Jenseits des unmittelbaren Vollzugs und seiner Anerkennung durch die Gemeinschaft ist der durch das Einkleiden hergestellte Status jedoch als instabil oder gefährdet anzusehen. Für eine solche Unabgeschlossenheit oder latente Unendgültigkeit des Herstellungsprozesses spricht, dass neben einmaligen Investituren auch Primärinvestituren nachzuweisen sind, die durch stete Wiederholung bekräftigt oder aktualisiert werden: halbjährlich wie im babylonischen Königtum (vgl. Ambos 20), in anderen Fällen sogar jeden Tag. So sind für Pharao laut mehrerer Papyri und anderer archäologischer Funde wie Investiturpuppen tägliche Einkleidungen anzunehmen und wohl mit dem – weitaus besser überlieferten – ‚Lever‘ des absolutistischen Königs von Frankreich parallel zu führen (vgl. Bommas; Saint-Simon 331f.; Quack 159f.). Ähnliches galt für den König von Joseon (vgl. Shin 15) und ist bis heute für die katholische Kirche gültig, die ein jedes Anlegen der liturgischen Gewänder als immer neue Bestätigung im Amt versteht (vgl. Braun 710-719, Elliott 59-60).
Ebenfalls belegbar sind sukzessive Investituren, die ein mehrfaches Umkleiden beinhalten. Augenfälliges Beispiel hierfür sind grenzüberschreitende Brautfahrten, die besonderes Gewicht auf die Anpassung an die Sitten des Ziellandes legen. So verwandelte sich die 1660 mit dem Sonnenkönig verheiratete spanische Infantin María Teresa durch die schrittweise Änderung von Kleidung und Frisur vor den Augen des Hofes in die französische Königin Marie-Thérèse (vgl.
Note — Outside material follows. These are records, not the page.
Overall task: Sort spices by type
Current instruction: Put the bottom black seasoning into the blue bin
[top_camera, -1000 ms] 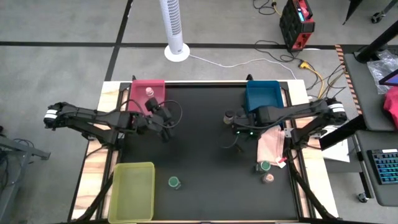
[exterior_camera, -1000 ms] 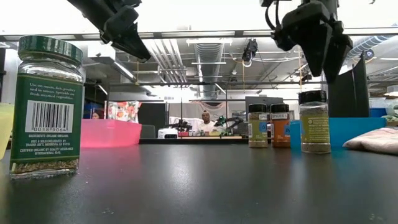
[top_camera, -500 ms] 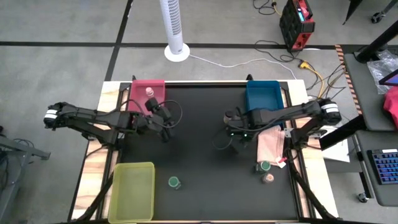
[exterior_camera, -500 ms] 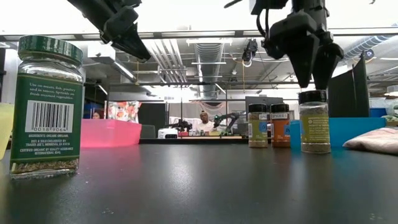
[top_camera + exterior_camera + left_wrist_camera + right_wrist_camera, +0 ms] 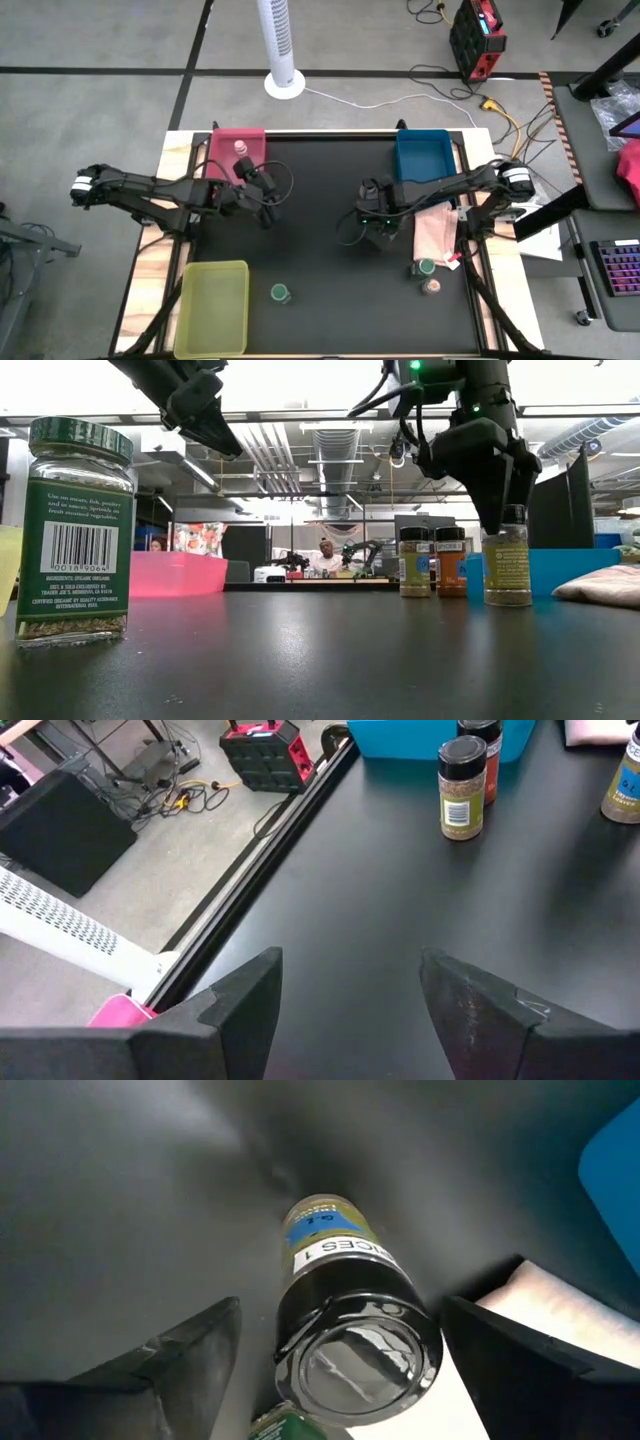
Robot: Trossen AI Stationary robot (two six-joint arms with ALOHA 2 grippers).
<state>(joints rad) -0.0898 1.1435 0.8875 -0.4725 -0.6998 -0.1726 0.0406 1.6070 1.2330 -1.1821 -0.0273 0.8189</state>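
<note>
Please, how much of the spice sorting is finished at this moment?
Done: one pinkish-topped jar stands in the red tray. In hand: the right gripper sits over a dark-capped jar, jaws open, not gripping; the left gripper hovers open. Left: the green-lidded jar beside the yellow-green tray, two jars by the pink cloth, two jars by the blue tray.

Left arm: stretched in from the left edge, held above the desk's rear left part.
Left claw (image 5: 268,205): fingers (image 5: 240,1010) spread, empty.
Right arm: reaching leftward, wrist bent down.
Right claw (image 5: 497,520): fingers parted, pointing down.
</note>
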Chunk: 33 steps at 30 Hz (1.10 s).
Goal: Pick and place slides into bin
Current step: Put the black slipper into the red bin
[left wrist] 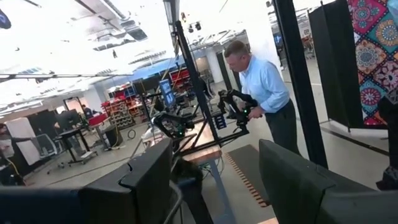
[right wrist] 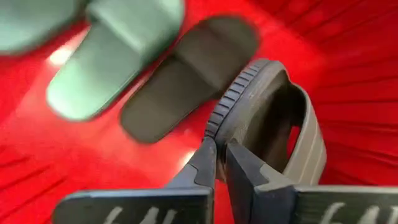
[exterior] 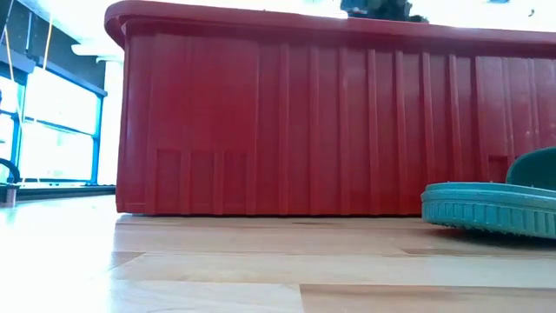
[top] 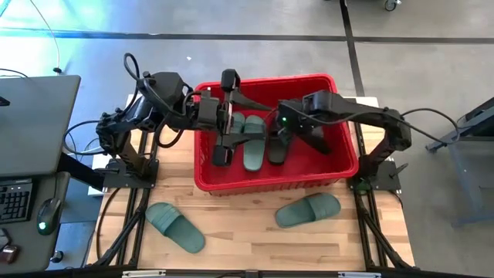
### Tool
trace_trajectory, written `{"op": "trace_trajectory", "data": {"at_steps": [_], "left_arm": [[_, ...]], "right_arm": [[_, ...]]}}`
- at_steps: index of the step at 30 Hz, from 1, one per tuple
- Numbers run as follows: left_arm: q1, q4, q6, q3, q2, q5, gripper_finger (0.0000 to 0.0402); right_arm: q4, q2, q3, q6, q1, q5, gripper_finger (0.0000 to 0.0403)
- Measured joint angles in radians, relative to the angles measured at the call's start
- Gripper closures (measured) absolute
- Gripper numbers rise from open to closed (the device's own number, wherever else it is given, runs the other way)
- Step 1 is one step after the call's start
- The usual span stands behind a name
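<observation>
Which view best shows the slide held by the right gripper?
Right wrist view: the right gripper pinches the black slide by its sole edge, over the bin. High view shows it partly hidden; low and left wrist views miss it.

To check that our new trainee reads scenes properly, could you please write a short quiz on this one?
1. How many slides lie on the table, outside the bin?
2. True or false: the right gripper is open and empty.
3. The slides on the table are: A black, B green, C one of each.

Key
1. Two.
2. False: it is shut on the edge of a dark slide inside the bin. The left gripper is open, above the bin's left part.
3. B.
</observation>
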Motion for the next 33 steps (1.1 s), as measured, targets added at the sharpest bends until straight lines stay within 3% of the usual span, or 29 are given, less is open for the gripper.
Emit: {"op": "trace_trajectory", "data": {"at_steps": [2, 6, 16, 33], "left_arm": [[0.000, -0.010, 0.000, 0.000, 0.000, 0.001, 0.0179], [0.000, -0.059, 0.000, 0.000, 0.001, 0.003, 0.0179], [0.000, -0.232, 0.000, 0.000, 0.016, 0.000, 0.0179], [0.000, -0.291, 0.000, 0.000, 0.016, 0.000, 0.0179]], "right_arm": [[0.021, 0.000, -0.041, -0.024, -0.020, -0.044, 0.0391], [0.041, 0.000, -0.081, -0.038, -0.019, -0.017, 0.0375], [0.037, 0.000, -0.068, -0.078, -0.033, -0.056, 0.0338], [0.014, 0.000, -0.070, -0.093, -0.112, -0.038, 0.0333]]}}
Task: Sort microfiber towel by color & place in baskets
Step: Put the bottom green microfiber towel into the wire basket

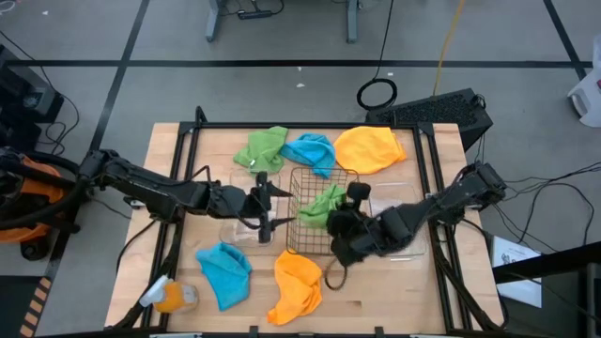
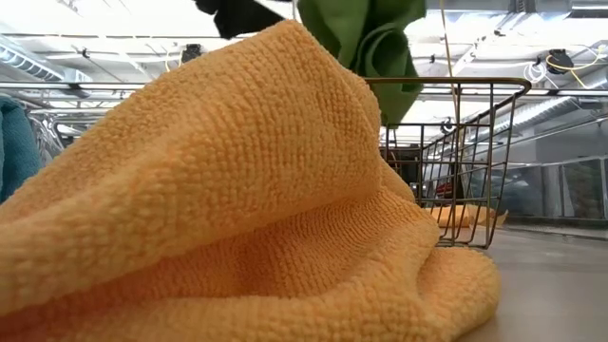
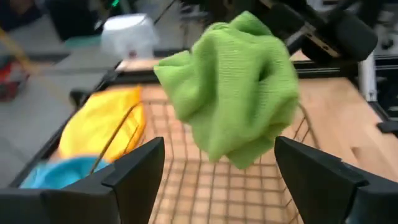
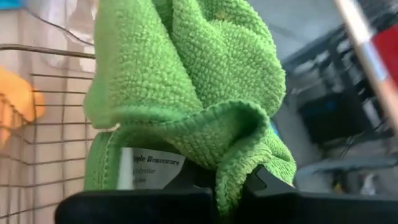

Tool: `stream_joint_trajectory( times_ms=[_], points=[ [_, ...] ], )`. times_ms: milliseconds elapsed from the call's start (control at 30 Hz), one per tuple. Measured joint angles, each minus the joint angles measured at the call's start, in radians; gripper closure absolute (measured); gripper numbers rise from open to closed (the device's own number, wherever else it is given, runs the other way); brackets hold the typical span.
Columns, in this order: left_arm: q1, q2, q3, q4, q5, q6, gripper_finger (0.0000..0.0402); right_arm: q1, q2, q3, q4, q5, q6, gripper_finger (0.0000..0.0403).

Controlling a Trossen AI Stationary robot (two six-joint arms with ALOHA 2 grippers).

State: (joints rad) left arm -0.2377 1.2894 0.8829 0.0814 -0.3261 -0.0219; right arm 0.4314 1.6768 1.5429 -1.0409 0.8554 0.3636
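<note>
Green microfiber, one towel (image 1: 320,207), hangs bunched above the wire mesh basket (image 1: 302,178) in the middle of the table (image 1: 169,155). Our right gripper (image 1: 340,222) has its fingers clamped on the cloth near its label, as the right wrist view shows. Our left gripper (image 1: 266,205) sits just beside the basket on its left with its fingers spread apart and nothing between them.

What could go wrong: we judge the towel is bulky and only pinched at one fold, so if we let go while part of it hangs outside the rim, it may drape over the wire edge or slide out onto the table. A loop of cloth could also snag on the mesh or on our fingers and lift away again with them. The open left fingers stand close enough to catch the cloth or nudge the light basket.

As for the containers, we see no towel lying on the mesh basket's floor yet. A clear plastic basket (image 1: 233,226) lies under the left gripper, and we cannot tell what it holds. On the table lie the other green towel (image 1: 263,147), two blue towels (image 1: 311,150) (image 1: 224,272) and two orange-yellow towels (image 1: 371,148) (image 1: 298,284).
</note>
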Motion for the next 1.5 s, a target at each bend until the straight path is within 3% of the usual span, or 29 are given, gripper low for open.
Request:
stream_joint_trajectory(
  times_ms=[167, 400, 533, 667, 1133, 1333, 1500],
  points=[
    [-0.017, -0.034, 0.000, -0.089, -0.039, -0.179, 0.0093, -0.129, 0.001, 0.000, -0.008, -0.217, -0.040, 0.0402],
    [-0.091, -0.035, 0.000, -0.101, -0.045, -0.187, 0.0093, -0.289, 0.008, -0.063, 0.062, -0.489, -0.183, 0.0402],
    [-0.151, -0.034, 0.000, -0.045, -0.051, -0.254, 0.0094, -0.356, 0.009, -0.148, 0.138, -0.526, -0.229, 0.0402],
    [-0.203, -0.034, 0.000, 0.031, -0.051, -0.198, 0.0094, -0.398, 0.009, -0.226, 0.220, -0.622, -0.252, 0.0401],
    [-0.231, -0.034, 0.000, 0.077, -0.051, -0.179, 0.0094, -0.425, 0.009, -0.370, 0.393, -0.648, -0.243, 0.0394],
    [-0.233, -0.034, 0.000, 0.074, -0.051, -0.180, 0.0094, -0.424, 0.007, -0.371, 0.402, -0.561, -0.245, 0.0333],
    [-0.237, -0.034, 0.000, 0.063, -0.051, -0.179, 0.0094, -0.422, -0.001, -0.331, 0.318, -0.571, -0.254, 0.0273]
  ],
)
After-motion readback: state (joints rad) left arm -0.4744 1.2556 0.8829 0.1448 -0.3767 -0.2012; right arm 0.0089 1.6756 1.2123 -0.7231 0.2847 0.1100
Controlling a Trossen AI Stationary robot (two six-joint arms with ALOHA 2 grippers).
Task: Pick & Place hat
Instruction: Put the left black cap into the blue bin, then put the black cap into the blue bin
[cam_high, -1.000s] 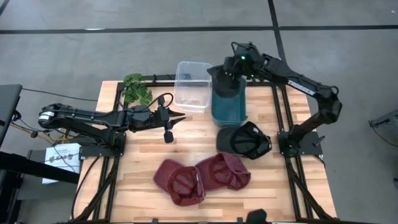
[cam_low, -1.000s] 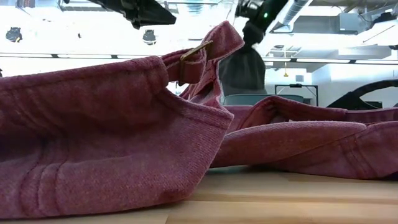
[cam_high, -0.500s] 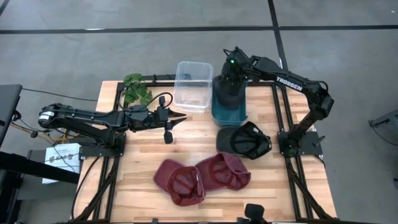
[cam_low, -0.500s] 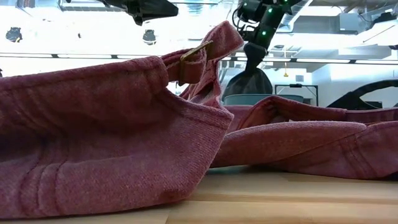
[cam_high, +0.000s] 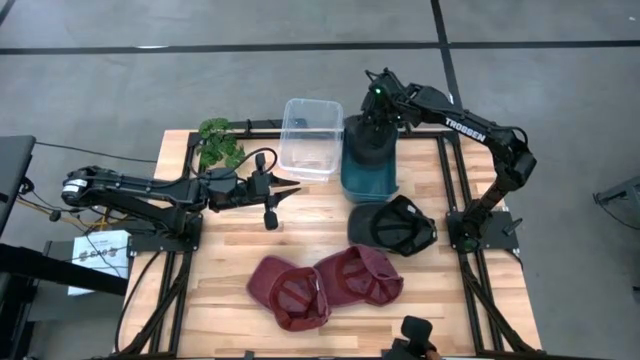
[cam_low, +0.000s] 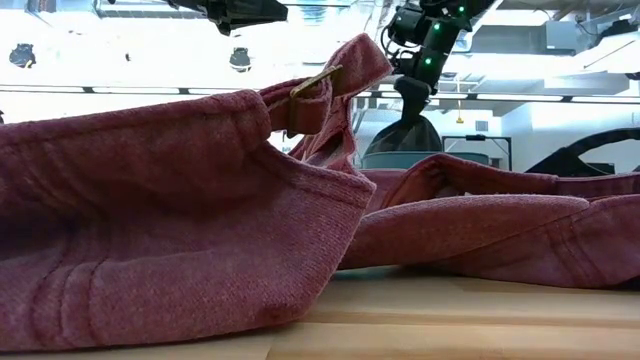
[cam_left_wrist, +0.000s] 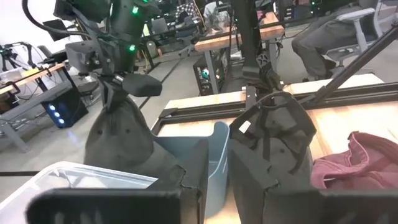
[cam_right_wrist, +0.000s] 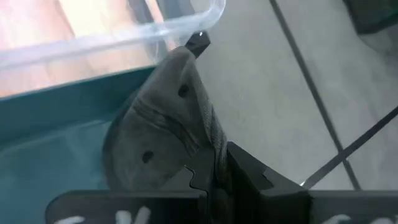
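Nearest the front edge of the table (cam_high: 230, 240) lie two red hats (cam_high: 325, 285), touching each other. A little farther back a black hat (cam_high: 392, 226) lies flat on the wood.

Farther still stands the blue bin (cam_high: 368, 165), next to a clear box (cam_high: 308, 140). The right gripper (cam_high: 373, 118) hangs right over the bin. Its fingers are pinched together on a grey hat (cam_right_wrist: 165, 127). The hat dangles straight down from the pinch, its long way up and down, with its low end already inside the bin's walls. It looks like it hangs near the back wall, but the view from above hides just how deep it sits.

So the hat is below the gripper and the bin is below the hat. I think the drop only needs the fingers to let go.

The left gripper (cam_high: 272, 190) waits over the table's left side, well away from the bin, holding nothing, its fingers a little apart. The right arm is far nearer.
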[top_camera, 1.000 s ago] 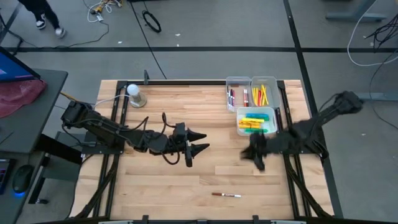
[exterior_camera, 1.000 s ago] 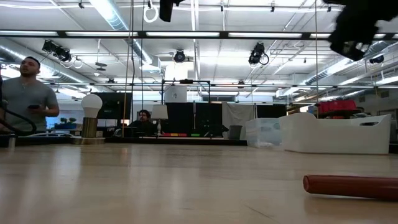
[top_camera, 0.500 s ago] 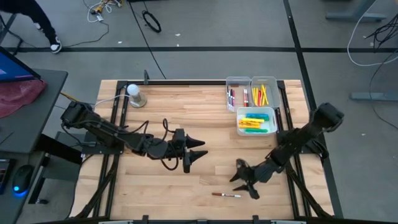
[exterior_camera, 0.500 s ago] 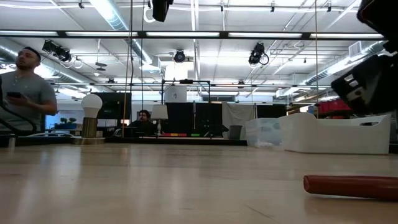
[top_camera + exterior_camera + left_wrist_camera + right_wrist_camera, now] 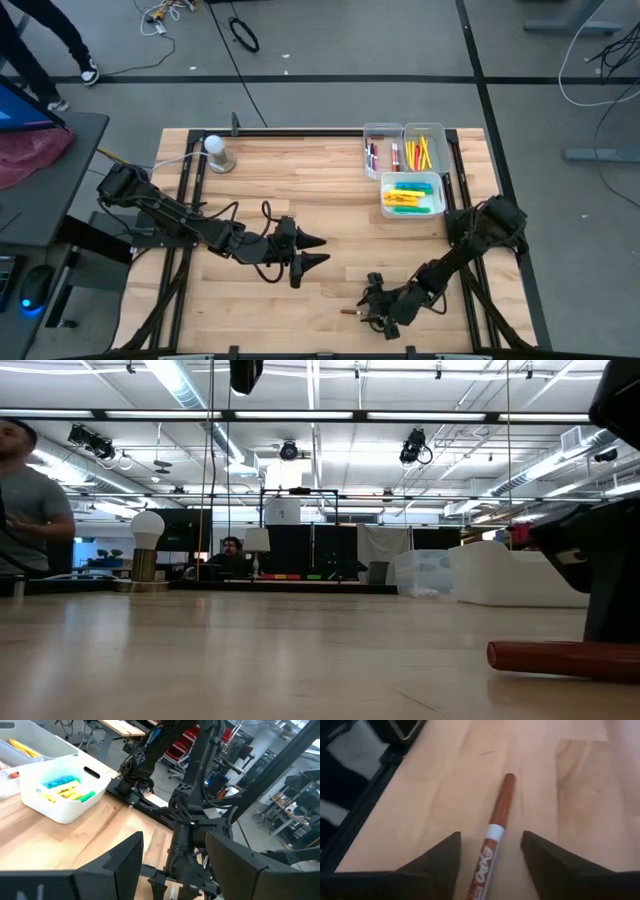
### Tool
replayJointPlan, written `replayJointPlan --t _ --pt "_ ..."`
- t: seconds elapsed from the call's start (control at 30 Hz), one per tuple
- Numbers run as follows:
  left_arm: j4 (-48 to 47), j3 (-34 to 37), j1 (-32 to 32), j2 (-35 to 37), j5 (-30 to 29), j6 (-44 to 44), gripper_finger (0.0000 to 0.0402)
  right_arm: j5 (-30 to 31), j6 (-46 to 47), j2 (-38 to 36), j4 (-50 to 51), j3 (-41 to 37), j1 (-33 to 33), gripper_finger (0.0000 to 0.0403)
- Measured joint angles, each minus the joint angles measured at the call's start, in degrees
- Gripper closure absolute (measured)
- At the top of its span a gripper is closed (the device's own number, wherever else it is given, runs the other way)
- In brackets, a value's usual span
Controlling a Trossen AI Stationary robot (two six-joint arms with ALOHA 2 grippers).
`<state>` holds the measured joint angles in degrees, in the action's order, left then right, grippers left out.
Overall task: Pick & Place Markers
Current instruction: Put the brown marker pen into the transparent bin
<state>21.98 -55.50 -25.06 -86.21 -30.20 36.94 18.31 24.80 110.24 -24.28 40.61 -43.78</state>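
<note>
While the left end effector is held released above mid-desk, the right end effector is seen released, its fingers straddling a brown-capped white marker lying on the desk near its front edge.

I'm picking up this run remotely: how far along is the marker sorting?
Nearly done. The three bins at the table's far right already hold sorted markers. One brown-capped marker remains loose on the table near the front edge. The right gripper is open and straddles it, not yet closed on it. The left gripper waits open at mid-table. Left to do: grasp that marker and bin it.
</note>
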Motion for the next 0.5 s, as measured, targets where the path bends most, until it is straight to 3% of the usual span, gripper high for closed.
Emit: replayJointPlan --t 0.17,0.37,0.5 --pt "-0.5 0.0 -0.8 0.0 0.2 0.4 0.0179 4.6 4.0 0.4 3.5 -0.1 -1.5 0.026" --pt "-1.5 0.0 -0.9 0.3 0.4 0.8 0.0179 5.2 6.2 0.5 3.2 -0.5 -1.8 0.0378" --pt "-3.7 -0.1 -0.5 1.7 1.0 2.0 0.0179 3.2 12.9 -1.2 4.3 -0.6 -0.9 0.0374"
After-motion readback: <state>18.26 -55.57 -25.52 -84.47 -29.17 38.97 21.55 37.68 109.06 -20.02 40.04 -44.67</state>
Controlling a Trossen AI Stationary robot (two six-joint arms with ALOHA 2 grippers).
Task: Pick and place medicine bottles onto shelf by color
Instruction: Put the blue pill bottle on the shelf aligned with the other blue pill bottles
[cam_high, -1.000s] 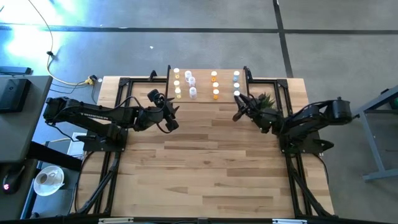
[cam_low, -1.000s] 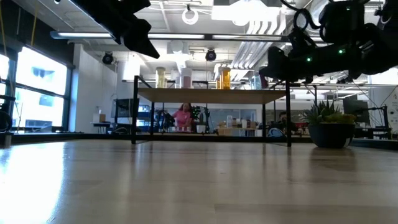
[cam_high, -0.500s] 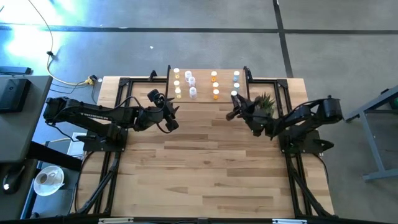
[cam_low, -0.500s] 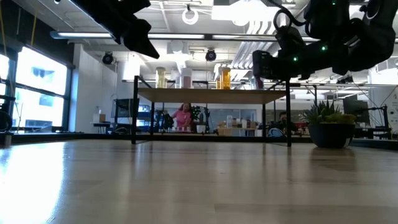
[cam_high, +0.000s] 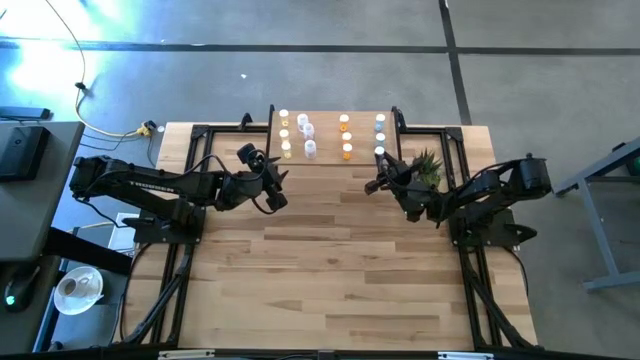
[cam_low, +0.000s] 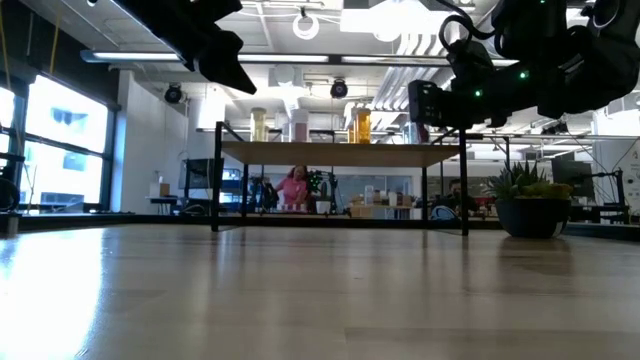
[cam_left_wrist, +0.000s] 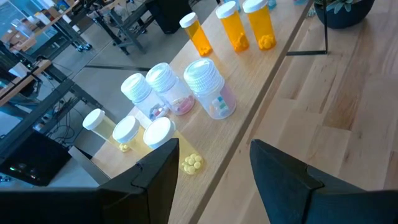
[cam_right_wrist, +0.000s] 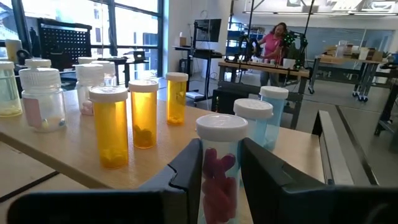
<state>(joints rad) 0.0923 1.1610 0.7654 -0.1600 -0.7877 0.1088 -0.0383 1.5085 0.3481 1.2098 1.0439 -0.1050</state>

Coester 157). Bekannter ist die Brautfahrt der österreichischen Prinzessin Maria Antonia, die anlässlich ihrer Vermählung mit dem Dauphin im Frühjahr 1770 von Wien nach Versailles reiste. Für den Grenzübertritt wurde die Prinzessin ihrer späteren Kammerfrau zufolge in einem eigens eingerichteten Pavillon vollständig entkleidet und dann ‚à la française‘ angezogen, um als Dauphine Marie-Antoinette weiterzureisen (vgl. Campan 109-110).
Entsprechend meint das in Berichten über Brautfahrten häufig verwendete Attribut ‚schön‘ zuvorderst eben diese Anpassung der Braut an die am Hof des Bräutigams geltenden Kleidungskonventionen (vgl. Coester 158). Die hierin anklingende intrinsische Verbundenheit der Investitur mit Fragen der Normierung oder Zurichtung einerseits und der Attraktivität oder des Geschmacks andererseits macht deutlich, dass eine Abgrenzung von ebenfalls stark regulierten und öffentlich zelebrierten Toiletten nicht immer trennscharf vorgenommen werden kann. Zu beachten ist dabei allerdings, dass es bei Investituren um die Herstellung von Schönheit weniger im Sinne des Modischen oder des Körperlichen, Erotischen, Sexuellen als vielmehr um eine übergeordnete Schönheit – etwa der Majestät und der ihr angemessenen Prachtentfaltung – geht. Beim Eintritt in einen Orden hingegen können als Tugend verstandene Eigenschaften wie Demut und Bescheidenheit und die damit verbundene Abkehr von weltlichen Schönheitsvorstellungen leitend sein.